Selain umpan buatan, pelet yang biasa digunakan untuk pakan ikan sehari- hari juga diuji kandungan asam aminonya. Hasil yang didapat tiga kandungan tertinggi yang terdapat pada pelet yang pertama adalah asam glutamat, kedua asam aspartat dan yang ketiga leusin. Sedangkan arginin menempati peringkat tiga belas dari tujuh belas jenis asam amino.

Umpan yang mengandung asam amino diidentifikasi dapat menjadi stimulus dan atraktor makan pada ikan dan crustacea (Engas dan Lokkerborg, 1994 dikutip oleh Fitri, 2008). Berdasarkan hasil beberapa analisis elektrofisiologi bahwa asam amino merupakan atraktan (stimuli) yang efektif untuk organ penciuman dan rasa pada ikan (Sola dan Tongiorgi, 1998 dikutip oleh Fitri, 2008). Asam amino yang sangat efektif sebagai stimulus pada sistem penciuman ikan atlantik salmon adalah glutamin dan alanin (Caprio, 1982 dikutip oleh Fitri, 2008). Lebih lanjut dijelaskan pula bahwa efektifitas relatif stimulus organ penciuman dari kandungan asam amino sebanyak 10-4 M adalah alanin, glutamin, lystein dan methionin. Kandungan alanin terdapat pada jaringan organisme cacing, moluska, crustacea dan ikan teleostei. Sedangkan untuk arginin terdapat pada jaringan organisme moluska dan crustacea. Pengetahuan yang mendasari bahwa untuk ikan catfish reseptor penciuman sangat besar responsnya pada kandungan lystein dan methionin dan pada reseptor rasa sangat besar reseptornya pada kandungan alanin dan arginine masih belum diketahui. Nukkleosid, nukleotid dan tiga jenis asam amino aromatik (phenylalanine,

tryptophan dan tyrosan) dan histidin diidentifikasi sebagai stimulan makanan (Lokkerberg, 1990 dikutip oleh Fitri, 2008).

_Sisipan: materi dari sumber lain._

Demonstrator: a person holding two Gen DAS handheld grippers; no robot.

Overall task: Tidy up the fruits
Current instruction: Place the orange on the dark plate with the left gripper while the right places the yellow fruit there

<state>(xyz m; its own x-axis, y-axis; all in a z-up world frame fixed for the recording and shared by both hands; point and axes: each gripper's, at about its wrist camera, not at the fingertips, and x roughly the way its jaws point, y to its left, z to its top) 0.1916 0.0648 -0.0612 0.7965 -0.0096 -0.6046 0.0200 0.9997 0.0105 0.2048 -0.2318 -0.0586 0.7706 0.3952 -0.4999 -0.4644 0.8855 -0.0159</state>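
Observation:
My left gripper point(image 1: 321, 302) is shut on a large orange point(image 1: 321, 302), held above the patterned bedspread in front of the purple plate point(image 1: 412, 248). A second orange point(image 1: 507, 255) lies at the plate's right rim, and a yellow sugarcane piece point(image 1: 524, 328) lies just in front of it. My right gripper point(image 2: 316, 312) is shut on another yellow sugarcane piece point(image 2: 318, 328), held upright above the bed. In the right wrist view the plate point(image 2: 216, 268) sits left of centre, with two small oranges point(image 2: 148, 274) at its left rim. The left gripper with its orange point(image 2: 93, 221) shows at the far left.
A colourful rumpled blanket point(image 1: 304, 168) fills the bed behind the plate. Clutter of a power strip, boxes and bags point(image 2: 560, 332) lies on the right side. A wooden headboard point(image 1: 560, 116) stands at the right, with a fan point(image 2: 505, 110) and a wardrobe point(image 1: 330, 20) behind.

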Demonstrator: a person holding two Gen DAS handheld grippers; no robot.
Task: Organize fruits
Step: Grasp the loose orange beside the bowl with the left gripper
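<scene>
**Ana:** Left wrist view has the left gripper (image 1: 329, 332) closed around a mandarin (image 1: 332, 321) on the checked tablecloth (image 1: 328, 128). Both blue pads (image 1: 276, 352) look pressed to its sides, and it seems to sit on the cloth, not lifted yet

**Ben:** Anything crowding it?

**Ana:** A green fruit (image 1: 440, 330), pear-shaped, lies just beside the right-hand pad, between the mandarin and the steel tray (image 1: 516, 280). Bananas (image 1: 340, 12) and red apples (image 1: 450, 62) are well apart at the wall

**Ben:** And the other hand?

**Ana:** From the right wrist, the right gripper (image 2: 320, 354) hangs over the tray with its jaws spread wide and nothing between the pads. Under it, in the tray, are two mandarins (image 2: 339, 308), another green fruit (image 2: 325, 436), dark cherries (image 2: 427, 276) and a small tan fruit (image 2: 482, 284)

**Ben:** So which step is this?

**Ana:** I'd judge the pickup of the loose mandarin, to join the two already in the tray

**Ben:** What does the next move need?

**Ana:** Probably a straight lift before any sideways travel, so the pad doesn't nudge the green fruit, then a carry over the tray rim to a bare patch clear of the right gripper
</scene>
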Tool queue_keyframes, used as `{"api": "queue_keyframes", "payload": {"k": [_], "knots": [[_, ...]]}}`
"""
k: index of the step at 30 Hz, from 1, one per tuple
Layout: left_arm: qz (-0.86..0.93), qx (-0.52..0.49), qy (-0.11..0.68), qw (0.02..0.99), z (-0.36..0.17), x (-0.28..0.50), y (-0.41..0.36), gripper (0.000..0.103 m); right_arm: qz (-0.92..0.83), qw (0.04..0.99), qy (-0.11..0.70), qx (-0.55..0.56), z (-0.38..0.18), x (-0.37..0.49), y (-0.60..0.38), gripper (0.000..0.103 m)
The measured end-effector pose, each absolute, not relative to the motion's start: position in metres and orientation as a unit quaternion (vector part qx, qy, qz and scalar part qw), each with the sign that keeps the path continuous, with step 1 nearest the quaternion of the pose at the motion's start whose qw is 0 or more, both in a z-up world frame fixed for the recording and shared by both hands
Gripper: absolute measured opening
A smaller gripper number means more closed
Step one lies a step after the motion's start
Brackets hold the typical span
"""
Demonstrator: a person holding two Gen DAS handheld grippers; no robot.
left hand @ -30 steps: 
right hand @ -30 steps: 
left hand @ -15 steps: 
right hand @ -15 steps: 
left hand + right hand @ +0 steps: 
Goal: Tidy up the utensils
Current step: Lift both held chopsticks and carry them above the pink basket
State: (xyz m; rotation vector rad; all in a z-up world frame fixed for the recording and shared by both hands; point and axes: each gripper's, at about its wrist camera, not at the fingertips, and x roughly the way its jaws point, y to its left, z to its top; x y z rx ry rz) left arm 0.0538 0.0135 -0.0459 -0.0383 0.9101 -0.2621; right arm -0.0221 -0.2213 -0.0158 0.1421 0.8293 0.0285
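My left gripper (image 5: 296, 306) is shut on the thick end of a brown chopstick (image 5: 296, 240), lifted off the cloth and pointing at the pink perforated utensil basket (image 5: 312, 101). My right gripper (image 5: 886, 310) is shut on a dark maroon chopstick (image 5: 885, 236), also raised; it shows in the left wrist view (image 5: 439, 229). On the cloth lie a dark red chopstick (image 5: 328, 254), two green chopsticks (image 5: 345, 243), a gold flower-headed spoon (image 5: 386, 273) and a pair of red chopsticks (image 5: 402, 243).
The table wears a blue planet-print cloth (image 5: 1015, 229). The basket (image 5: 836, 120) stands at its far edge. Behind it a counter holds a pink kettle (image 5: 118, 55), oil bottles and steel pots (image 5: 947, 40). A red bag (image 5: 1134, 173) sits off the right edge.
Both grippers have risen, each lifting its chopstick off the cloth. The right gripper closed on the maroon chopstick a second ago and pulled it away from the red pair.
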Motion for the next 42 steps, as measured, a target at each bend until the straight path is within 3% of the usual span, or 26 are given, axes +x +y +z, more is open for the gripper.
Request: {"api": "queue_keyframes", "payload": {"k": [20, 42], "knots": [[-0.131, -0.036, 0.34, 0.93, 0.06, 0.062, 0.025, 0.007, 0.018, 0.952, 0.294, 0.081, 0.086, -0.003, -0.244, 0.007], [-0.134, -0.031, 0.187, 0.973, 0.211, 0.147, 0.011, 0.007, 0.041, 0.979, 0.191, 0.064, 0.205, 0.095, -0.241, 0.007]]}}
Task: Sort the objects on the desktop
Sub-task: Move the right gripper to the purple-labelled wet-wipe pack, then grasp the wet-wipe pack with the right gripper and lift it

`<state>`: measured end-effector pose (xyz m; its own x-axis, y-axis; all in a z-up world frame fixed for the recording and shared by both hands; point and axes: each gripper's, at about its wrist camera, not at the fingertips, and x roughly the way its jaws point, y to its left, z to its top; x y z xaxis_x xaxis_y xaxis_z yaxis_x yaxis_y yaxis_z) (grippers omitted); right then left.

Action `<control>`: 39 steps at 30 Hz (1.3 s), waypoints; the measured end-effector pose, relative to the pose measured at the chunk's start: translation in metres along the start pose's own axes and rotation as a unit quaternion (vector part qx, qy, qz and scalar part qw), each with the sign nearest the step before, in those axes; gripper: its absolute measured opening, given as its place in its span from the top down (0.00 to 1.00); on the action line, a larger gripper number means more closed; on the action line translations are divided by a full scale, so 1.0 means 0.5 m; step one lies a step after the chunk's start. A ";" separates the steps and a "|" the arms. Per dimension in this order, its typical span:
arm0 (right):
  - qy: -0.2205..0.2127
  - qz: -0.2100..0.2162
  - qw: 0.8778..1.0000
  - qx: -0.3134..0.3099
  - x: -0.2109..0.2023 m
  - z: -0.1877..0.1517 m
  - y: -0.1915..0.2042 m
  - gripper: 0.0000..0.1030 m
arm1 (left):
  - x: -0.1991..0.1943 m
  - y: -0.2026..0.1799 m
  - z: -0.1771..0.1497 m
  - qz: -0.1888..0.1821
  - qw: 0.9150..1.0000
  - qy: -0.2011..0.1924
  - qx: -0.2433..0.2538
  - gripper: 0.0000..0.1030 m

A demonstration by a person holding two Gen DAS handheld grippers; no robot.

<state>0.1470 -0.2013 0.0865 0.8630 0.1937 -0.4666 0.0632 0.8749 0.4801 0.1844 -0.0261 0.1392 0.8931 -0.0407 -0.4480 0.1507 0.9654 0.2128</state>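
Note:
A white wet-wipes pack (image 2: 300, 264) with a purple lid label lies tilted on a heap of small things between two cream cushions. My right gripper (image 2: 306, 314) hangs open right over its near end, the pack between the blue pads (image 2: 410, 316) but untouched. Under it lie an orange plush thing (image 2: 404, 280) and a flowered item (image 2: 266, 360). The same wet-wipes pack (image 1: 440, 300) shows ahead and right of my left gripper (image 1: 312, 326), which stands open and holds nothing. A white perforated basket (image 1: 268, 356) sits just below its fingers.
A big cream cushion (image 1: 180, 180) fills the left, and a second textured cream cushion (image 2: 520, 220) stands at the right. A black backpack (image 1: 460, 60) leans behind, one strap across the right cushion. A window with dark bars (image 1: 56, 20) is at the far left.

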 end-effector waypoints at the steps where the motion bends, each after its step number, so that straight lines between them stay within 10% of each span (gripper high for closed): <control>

Asam amino yang dapat menstimuli ikan cod adalah leusin, metionina, asparagin, glutamin, alanin dan threonin menurut Yacob et al (2004). Menurut

Hara (2006) dikutip oleh Fitri (2008) yang asam amino yang dapat menstimuli ikan air tawar adalah sistein, arginin dan glutamin.

Penelitian yang pernah dilakukan sebelumnya didapatkan arginin dan leusin dapat dijadikan rangsangan kimia. Penelitian ini ditujukan untuk membuktikan ikan benar merespons terhadap umpan buatan yang mengandung arginin dan leusin. Berdasarkan hasil pengujian umpan buatan (arginin dan leusin) terhadap ikan kerapu macan didapatkan ikan tidak merespons bau dari umpan buatan yang mengandung arginin dan leusin. Respons ikan terhadap umpan buatan dikarenakan rangsangan penglihatan. Oleh karena itu perlu dilakukan uji lebih lanjut asam amino yang dapat dijadikan rangsangan kimia untuk menarik perhatian ikan kerapu macan.